▶ [Problem requirements]: The data below holds a line containing "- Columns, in" and a line containing "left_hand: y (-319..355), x"; please quote exactly those two lines and every line between them, and nothing else.

====== Information supplied ======

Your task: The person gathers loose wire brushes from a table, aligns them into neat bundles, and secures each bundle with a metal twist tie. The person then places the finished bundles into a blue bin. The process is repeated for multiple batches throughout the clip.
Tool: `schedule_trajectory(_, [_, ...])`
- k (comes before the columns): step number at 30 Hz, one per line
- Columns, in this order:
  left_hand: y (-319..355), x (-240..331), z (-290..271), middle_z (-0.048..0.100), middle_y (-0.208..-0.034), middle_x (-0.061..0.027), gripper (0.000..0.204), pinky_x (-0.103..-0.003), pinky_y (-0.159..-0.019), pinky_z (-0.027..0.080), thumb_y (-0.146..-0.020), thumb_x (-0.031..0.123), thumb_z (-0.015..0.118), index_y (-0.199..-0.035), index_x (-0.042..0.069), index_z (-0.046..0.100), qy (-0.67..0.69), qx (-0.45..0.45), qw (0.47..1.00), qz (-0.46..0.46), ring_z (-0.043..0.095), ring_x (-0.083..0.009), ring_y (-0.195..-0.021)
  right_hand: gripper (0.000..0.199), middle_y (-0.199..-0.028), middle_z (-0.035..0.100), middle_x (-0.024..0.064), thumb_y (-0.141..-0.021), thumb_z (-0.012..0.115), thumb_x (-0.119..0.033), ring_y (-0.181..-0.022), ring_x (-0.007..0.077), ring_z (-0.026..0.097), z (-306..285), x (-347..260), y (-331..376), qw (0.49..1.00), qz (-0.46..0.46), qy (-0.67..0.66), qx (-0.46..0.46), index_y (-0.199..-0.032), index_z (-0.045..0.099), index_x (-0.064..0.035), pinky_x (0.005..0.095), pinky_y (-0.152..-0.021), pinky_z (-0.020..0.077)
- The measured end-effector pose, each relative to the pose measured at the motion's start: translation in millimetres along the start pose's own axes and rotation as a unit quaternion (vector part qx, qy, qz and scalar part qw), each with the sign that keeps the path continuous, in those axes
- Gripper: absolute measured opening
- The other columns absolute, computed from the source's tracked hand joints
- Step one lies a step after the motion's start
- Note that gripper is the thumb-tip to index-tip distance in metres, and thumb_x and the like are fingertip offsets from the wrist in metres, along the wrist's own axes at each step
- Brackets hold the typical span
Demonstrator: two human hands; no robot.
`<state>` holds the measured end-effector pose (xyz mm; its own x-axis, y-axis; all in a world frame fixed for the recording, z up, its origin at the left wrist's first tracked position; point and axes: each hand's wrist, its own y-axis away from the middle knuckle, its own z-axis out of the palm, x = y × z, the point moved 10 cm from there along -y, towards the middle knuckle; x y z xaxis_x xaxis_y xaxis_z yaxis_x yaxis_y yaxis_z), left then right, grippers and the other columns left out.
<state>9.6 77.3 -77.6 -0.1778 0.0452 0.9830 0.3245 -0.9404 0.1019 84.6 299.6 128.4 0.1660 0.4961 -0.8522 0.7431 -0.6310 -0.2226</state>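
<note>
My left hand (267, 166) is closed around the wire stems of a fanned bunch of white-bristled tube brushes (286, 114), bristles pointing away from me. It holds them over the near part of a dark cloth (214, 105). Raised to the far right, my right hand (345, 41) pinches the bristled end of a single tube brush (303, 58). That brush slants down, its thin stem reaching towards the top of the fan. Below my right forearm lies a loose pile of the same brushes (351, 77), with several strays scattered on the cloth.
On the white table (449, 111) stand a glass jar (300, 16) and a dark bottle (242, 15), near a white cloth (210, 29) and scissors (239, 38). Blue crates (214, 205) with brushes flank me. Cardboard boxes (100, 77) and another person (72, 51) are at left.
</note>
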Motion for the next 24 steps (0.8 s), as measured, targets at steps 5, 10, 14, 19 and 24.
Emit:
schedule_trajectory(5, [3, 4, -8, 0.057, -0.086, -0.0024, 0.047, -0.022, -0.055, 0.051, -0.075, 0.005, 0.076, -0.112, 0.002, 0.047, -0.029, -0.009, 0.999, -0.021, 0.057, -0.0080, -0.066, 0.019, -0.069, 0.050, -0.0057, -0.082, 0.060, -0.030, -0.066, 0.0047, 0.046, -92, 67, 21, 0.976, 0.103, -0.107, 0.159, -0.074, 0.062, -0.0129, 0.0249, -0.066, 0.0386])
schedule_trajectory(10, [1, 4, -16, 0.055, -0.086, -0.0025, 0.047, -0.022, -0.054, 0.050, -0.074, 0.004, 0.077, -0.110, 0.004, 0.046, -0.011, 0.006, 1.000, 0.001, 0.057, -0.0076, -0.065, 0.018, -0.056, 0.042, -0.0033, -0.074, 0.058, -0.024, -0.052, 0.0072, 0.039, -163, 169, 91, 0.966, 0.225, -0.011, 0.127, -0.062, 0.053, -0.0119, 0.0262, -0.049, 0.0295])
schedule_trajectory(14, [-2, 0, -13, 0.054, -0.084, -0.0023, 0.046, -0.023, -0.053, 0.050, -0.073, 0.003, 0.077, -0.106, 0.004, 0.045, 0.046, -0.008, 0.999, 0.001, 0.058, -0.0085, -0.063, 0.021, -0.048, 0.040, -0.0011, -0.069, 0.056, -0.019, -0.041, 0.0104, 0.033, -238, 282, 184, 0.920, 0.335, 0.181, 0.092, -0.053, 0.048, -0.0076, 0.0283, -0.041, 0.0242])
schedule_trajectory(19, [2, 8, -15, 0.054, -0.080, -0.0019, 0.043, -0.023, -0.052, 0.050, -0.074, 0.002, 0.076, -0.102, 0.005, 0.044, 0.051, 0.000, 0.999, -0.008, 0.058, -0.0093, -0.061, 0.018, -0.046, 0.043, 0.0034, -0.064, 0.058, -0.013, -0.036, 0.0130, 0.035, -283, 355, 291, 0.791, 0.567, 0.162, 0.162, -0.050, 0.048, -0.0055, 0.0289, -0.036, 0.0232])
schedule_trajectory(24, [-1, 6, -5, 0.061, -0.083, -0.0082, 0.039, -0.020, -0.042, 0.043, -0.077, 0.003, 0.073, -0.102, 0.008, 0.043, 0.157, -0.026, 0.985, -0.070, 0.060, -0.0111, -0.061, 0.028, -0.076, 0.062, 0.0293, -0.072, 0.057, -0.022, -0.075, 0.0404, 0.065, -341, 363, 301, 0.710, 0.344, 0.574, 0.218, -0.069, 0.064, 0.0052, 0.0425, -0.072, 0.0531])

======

▶ [Task solution]:
- Columns, in this order:
  left_hand: y (-319..355), x (-240..331), z (-290..271), middle_z (-0.048..0.100), middle_y (-0.208..-0.034), middle_x (-0.061..0.027), gripper (0.000..0.204), pinky_x (-0.103..-0.003), pinky_y (-0.159..-0.019), pinky_z (-0.027..0.080), thumb_y (-0.146..-0.020), thumb_x (-0.031..0.123), thumb_z (-0.015..0.118), index_y (-0.199..-0.035), index_x (-0.042..0.069), index_z (-0.046..0.100), qy (-0.67..0.69), qx (-0.45..0.45), qw (0.47..1.00), qz (-0.46..0.46), ring_z (-0.043..0.095), ring_x (-0.083..0.009), ring_y (-0.195..-0.021)

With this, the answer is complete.